Hume, Kant, Causality, and Induction

Many people are inherently smart enough to realize that there is almost no point or purpose in having one’s own individual language (the exception being when one is designing something unique). The purpose of a language is to communicate and thus one must read the language of the other person and speak in the other person’s language. That is often done poorly and at times, in a more decadent over-ripe societies, individuals attempt to insist on using their own invented language so as to force others into their own mindset. That is not to say that every insistence is merely an ego battle, but such situations arise far more often in over-ripe societies wherein the youth no longer find significant soul or purpose.

What becomes common, community, or national languages is the end result of negotiations between those attempting to use language properly for communication and those attempting to force their own mindsets onto others using language as a manipulative tool.


Hume said that there is no knowledge or epistemology of causality by reason / rationality but only by experience. So according to Hume cause and effects can not be discovered by mere reason / rationality but merely by experience. He said that there is no knowledge or epistemology by reason / rationality / a priori.

Yeah well, Einstein said that one cannot detect free-fall or confirm synchronicity.
People say the darnedest things.

True.
We can observe the collision of two billiard balls, but without seeing their result we cannot know the outcome.
The moving ball could bounce; transfer all energy to ball 2; both balls can move. or they might turn into a bowl of petunias.
It is only by the constant conjunction of observed objects that predictions can be made about the PROBABLY result.
But ultimately you can’t get there with reason alone. Obviously once you know the ‘laws’ of nature you can predict with reason, but all that stems from observations.
Historically this was a counter thrust to the French Rationalists, particularly Descartes who thought all you had to do with sit in an oven and think it through.
Hume’s thinking on this was massively significant. It moved the emphasis from divine to empirical explanations.

Definitional Logic requires no experience with physical reality while yielding the total truth of it. But because of the limits of human intelligence, it is certainly wise and needful to test deductions with careful observations (aka Science). The observations in themselves DO NOT reveal truth. They merely reveal enough evidence to possibly confirm truth … or possibly disguise it further (such as the speed of light issues).

Truth is only ever known through Definitional Logic.
…although at times aberrantly believed through instincts, hopes, fears, prophets, and/or ordained authorities.

Hume was certainly no logician. Kant came a little closer, but as stated prior, missed a crucial target (the cause of causality and induction).

Yes, that’s right. Hume was a diplomat, and, although he was also a philosopher of the Occidental Enlightenment, he was not a good logician, not a good rationalist, and thus not a good proponent of the Enlightenment. According tu Hume thinking is not more than a function, for example in order to link / join / connect, to shift / convert / permute, to widen / extend / expand, or to cut / shrink / reduce what the senses and experience liver. So according to Hume thinking (logic, rationality, …, thus just the characteristics of the Occidental Enlightenment) is less important than senses and experience; according to Hume thinking is merely a slave of senses and experience.

Yes. And that is what has been promoted in the post-enlightenment era of anti-intelligence and anti-science. The effort became one of destroying the “Tower of Babel”; confuse their language, disease their children, defame their prophets, blind their minds, and confiscate their wealth.
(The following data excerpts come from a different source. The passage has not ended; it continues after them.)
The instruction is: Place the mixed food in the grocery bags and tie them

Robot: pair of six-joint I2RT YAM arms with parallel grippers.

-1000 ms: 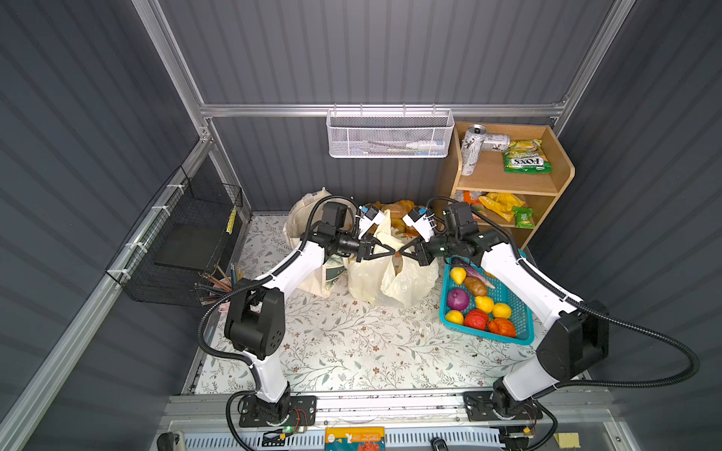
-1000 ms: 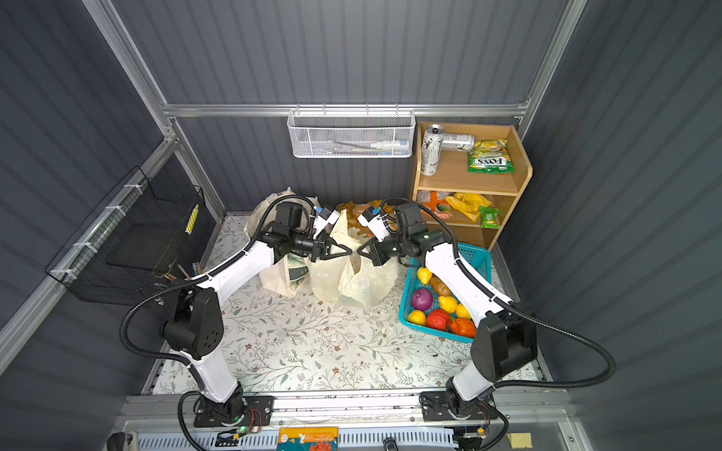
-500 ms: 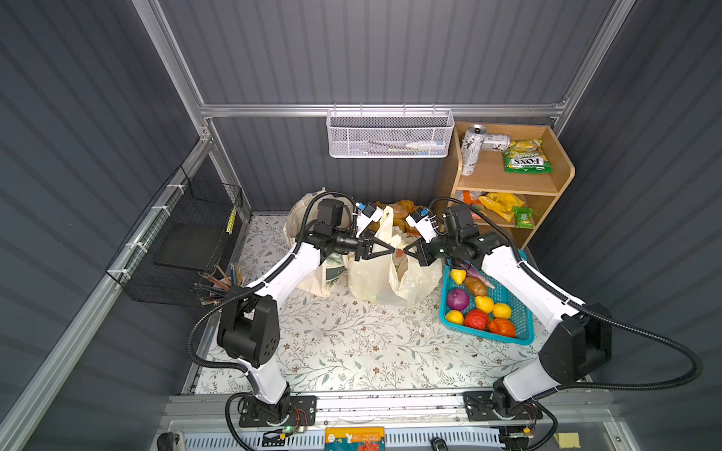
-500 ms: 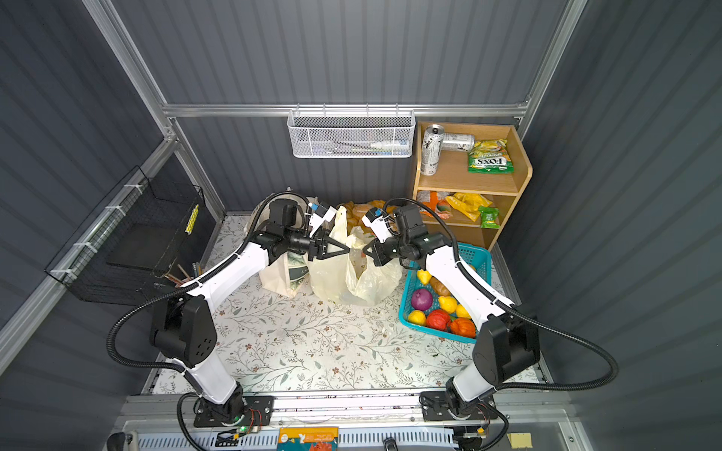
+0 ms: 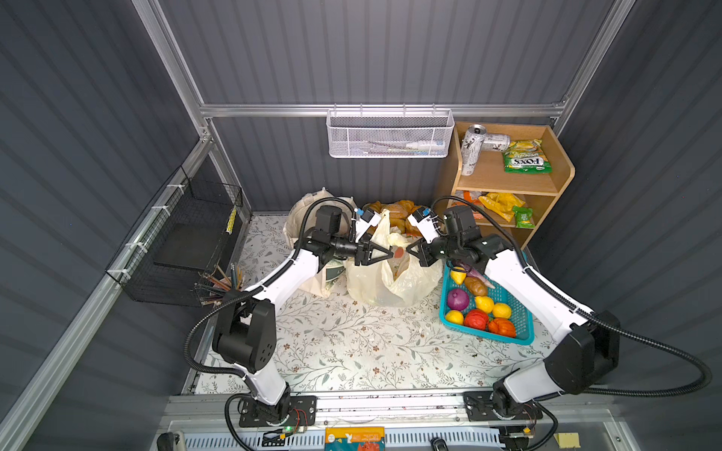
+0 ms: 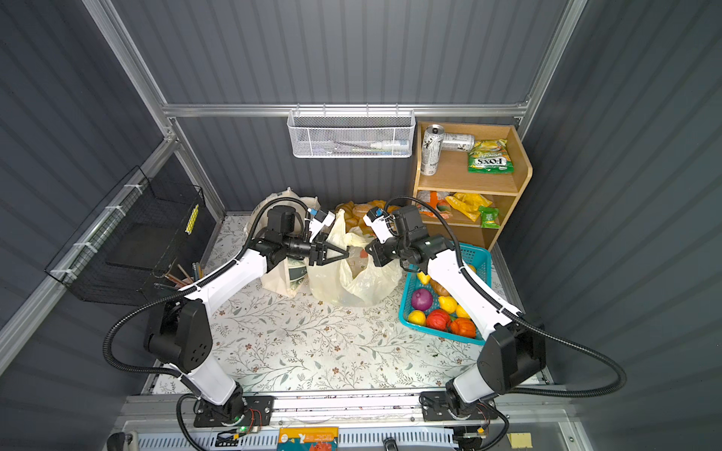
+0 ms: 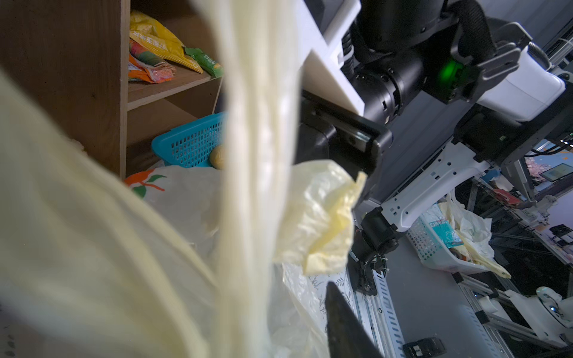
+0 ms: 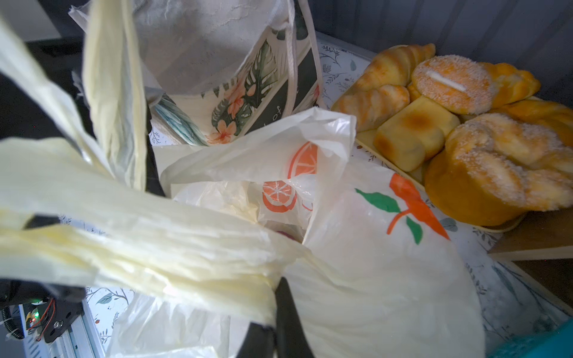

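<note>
Several toy fruits [image 5: 476, 318] sit in the basket [image 5: 525, 340]. The plastic bag [image 5: 390, 281] stands untied on the table [image 5: 351, 351]. Our right claw [image 5: 413, 250] pinches its handle; whether our left claw [image 5: 385, 254] is spread, we cannot tell.

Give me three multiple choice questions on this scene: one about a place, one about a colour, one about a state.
1. Where is the fruit basket?
A. on the shelf
B. on the table, right of the plastic bag
C. hanging on the wall

2. What colour is that basket?
A. red
B. black
C. turquoise

3. What is the right gripper doing?
A. shut on the plastic bag
B. open over the basket
C. shut on a bun

Answers:
1. B: both top views show it standing on the table beside the bag.
2. C: its mesh wall is turquoise.
3. A: the right wrist view shows its fingers pinched on the bag's handle.
</note>
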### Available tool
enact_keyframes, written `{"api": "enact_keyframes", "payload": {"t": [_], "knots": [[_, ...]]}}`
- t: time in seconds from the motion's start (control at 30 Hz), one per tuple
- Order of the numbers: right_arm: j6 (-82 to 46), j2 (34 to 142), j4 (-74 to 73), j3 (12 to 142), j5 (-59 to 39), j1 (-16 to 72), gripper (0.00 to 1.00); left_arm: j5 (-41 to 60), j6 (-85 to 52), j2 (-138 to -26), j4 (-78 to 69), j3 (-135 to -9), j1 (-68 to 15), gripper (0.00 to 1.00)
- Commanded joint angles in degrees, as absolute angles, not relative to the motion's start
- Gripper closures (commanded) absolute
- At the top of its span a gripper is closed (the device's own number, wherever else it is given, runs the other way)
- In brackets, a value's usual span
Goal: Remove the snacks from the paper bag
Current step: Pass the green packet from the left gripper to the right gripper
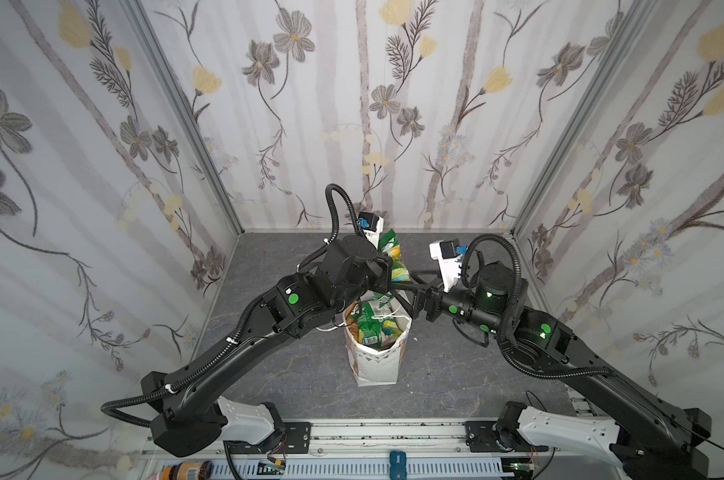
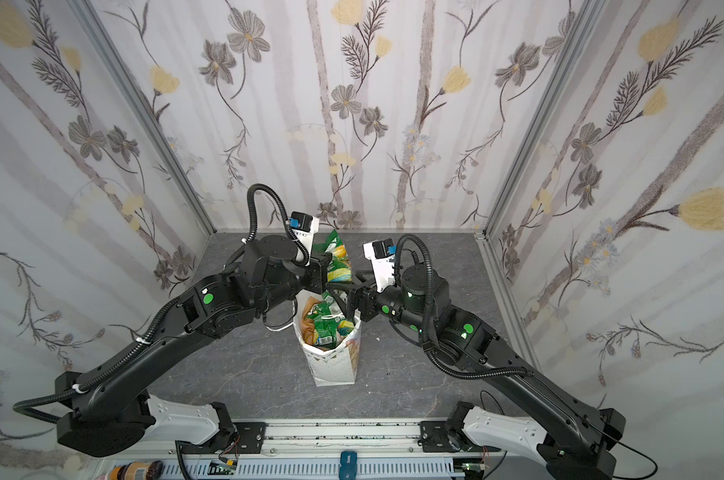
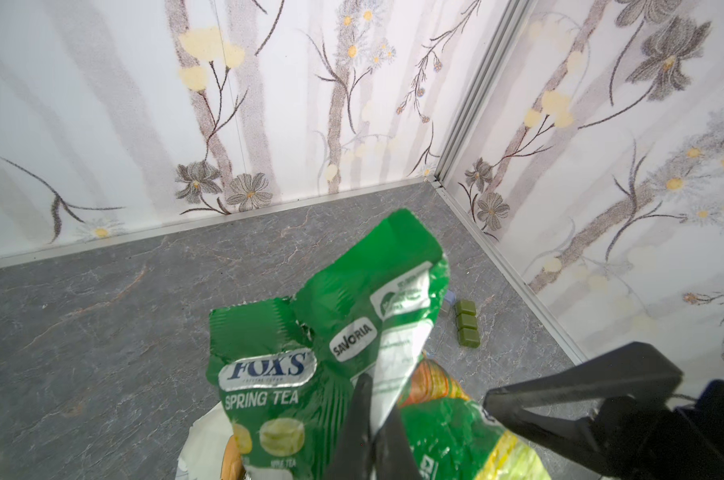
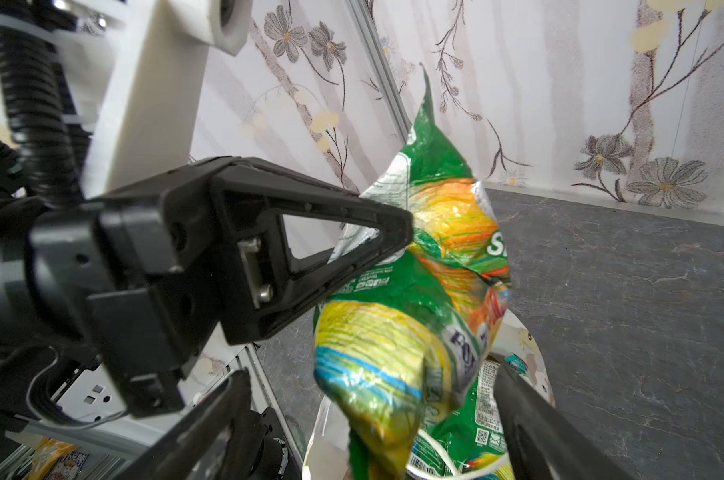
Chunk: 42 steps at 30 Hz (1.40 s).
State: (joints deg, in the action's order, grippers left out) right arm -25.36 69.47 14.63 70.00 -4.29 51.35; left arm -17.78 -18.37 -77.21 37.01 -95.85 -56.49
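Pinching hard with my left gripper [image 3: 366, 386], I have its fingers together on a crinkly green snack packet [image 3: 376, 291] marked "SAVORIA", gripped at the packet's pale back panel. In both top views this packet [image 1: 393, 253] hangs in the air above the far side of the paper bag [image 1: 376, 365], clear of the bag's rim. A second green packet [image 3: 264, 374], marked "FOX'S SPRING TEA", rises just beside it (whether my left fingers have hold of that one too, I cannot tell).

My right gripper [image 4: 370, 370] is spread wide, one finger on each side of the held packet's yellow lower end, just over the bag's mouth; I cannot make out whether either finger touches the wrapper.

The paper bag stands upright near the middle of the grey marbled table [image 1: 455, 374], between my two arms, with more green packets [image 1: 372, 324] inside it and a white cord handle lying across them. Three olive-green cubes [image 3: 467, 324] sit in a row on the table near the far right corner.
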Motion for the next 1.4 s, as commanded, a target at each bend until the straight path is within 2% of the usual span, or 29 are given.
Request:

But this time, technology got loose. With technology even stupid, diseased, and blind people can still make progress. Toward what, they only imagine.

All the items that you attack Hume on are exactly the qualities which lifted Europe from the tyranny of ‘reason’ without evidence, to a new dawn of empirical reality.

Without logic, observation and “evidence” are meaningless: Because I see this, that can’t be true”.

Hume was post-rational. He assumes and embraces all logic and reason, but applies them to empirically valid premises.

Kant improved still with the Critique of Pure Reason which Hume had begun.

They surpassed the Cartesian delusion that Reason was all you needed.